> _TASK REQUIREMENTS_: Please set down the data again exactly, minus the pictures.
************
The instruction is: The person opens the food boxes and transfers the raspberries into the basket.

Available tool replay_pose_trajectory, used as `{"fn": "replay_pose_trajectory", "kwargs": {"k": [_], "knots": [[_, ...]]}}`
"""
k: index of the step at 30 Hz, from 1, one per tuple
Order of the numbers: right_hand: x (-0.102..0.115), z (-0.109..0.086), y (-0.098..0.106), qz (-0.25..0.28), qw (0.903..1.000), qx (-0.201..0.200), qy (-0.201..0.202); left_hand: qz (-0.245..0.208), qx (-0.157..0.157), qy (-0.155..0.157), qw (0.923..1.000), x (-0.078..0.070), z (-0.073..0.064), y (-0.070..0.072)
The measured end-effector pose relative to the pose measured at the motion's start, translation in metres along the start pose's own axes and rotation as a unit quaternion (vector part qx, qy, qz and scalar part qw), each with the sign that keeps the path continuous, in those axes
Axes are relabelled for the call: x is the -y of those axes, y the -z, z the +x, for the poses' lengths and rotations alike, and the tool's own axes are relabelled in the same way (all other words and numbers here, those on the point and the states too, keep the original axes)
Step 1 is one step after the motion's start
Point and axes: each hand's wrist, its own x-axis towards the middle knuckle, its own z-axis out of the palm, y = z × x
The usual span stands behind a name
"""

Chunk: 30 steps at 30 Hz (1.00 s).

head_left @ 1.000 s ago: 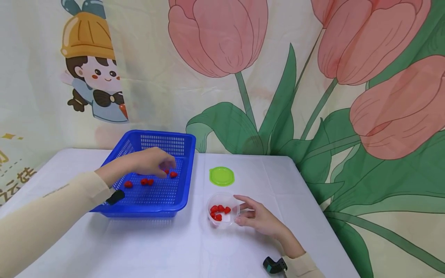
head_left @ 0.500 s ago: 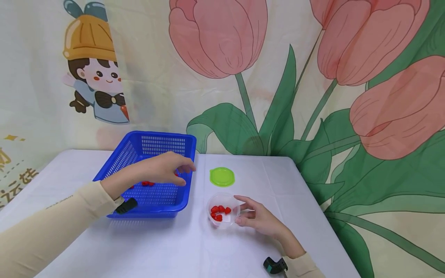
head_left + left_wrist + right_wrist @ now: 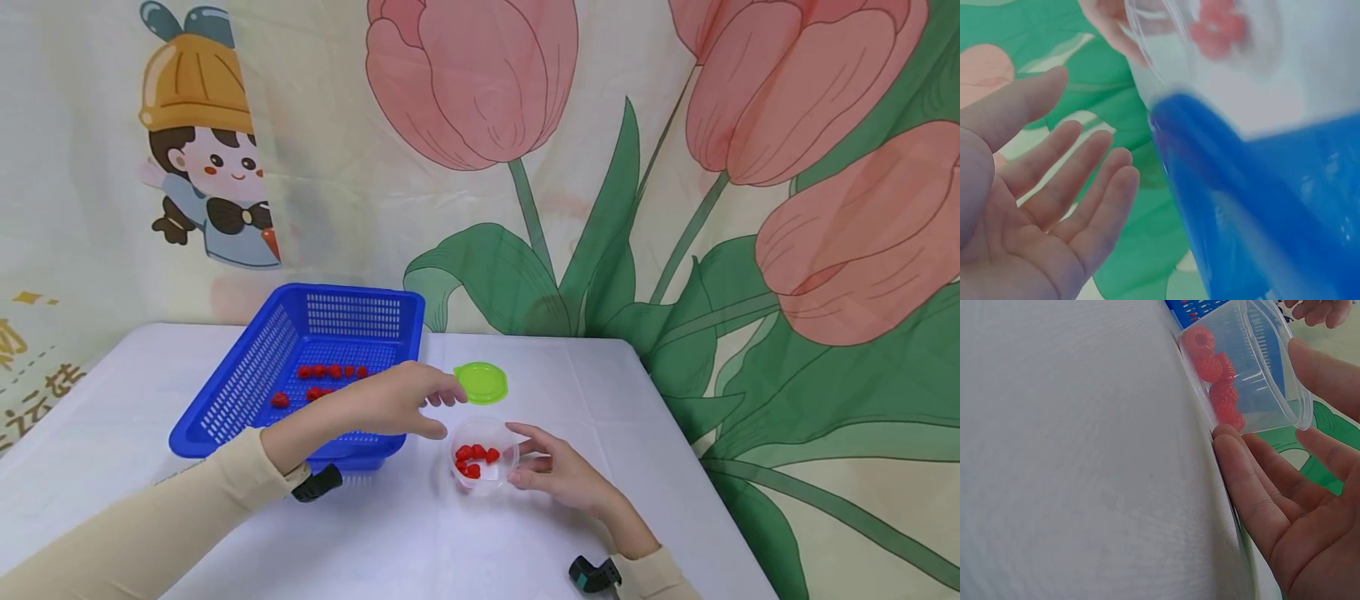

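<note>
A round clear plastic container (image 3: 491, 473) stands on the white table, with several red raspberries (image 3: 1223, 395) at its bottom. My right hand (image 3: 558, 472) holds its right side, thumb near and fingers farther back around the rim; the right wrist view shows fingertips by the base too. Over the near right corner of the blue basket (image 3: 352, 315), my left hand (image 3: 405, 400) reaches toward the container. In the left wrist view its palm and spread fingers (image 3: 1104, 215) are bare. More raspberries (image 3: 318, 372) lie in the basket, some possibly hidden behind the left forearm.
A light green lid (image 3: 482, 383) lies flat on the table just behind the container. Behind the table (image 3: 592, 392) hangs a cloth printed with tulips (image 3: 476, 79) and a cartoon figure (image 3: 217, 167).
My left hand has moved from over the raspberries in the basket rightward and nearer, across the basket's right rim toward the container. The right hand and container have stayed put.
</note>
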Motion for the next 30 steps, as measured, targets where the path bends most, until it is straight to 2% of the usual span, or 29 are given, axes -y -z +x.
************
> _ANSWER FOR THIS EXERCISE_:
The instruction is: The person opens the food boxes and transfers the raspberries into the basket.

Available tool replay_pose_trajectory, used as `{"fn": "replay_pose_trajectory", "kwargs": {"k": [_], "knots": [[_, ...]]}}`
"""
k: index of the step at 30 Hz, from 1, one per tuple
Order of the numbers: right_hand: x (-0.102..0.115), z (-0.109..0.086), y (-0.098..0.106), qz (-0.25..0.28), qw (0.903..1.000), qx (-0.201..0.200), qy (-0.201..0.202); left_hand: qz (-0.245..0.208), qx (-0.157..0.157), qy (-0.155..0.157), qw (0.923..1.000), x (-0.078..0.070), z (-0.073..0.064), y (-0.070..0.072)
The measured end-effector pose relative to the pose measured at the motion's start, translation in metres along the start pose's own axes and rotation as a unit quaternion (vector part qx, qy, qz and scalar part qw), each with the sign that keeps the path continuous, in those axes
Axes are relabelled for the call: x is the -y of those axes, y the -z, z the +x, for the poses' lengths and rotations alike, and the tool's own axes are relabelled in the same way (all other words and numbers here, those on the point and the states too, keep the original axes)
Step 1 is one step after the motion's start
Point and axes: each hand's wrist, its own x-axis towards the middle knuckle, its own z-axis out of the palm, y = z × x
The usual span stands behind a name
"""

Chunk: 30 steps at 30 Hz (1.00 s).

head_left @ 1.000 s ago: 
head_left @ 0.500 s ago: 
head_left + left_wrist + right_wrist @ now: 

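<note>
A round clear plastic container (image 3: 491, 473) stands on the white table, with several red raspberries (image 3: 1223, 395) at its bottom. My right hand (image 3: 558, 472) holds its right side, thumb near and fingers farther back around the rim; the right wrist view shows fingertips by the base too. Over the near right corner of the blue basket (image 3: 352, 315), my left hand (image 3: 405, 400) reaches toward the container. In the left wrist view its palm and spread fingers (image 3: 1104, 215) are bare. More raspberries (image 3: 318, 372) lie in the basket, some possibly hidden behind the left forearm.
A light green lid (image 3: 482, 383) lies flat on the table just behind the container. Behind the table (image 3: 592, 392) hangs a cloth printed with tulips (image 3: 476, 79) and a cartoon figure (image 3: 217, 167).
My left hand has moved from over the raspberries in the basket rightward and nearer, across the basket's right rim toward the container. The right hand and container have stayed put.
</note>
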Motion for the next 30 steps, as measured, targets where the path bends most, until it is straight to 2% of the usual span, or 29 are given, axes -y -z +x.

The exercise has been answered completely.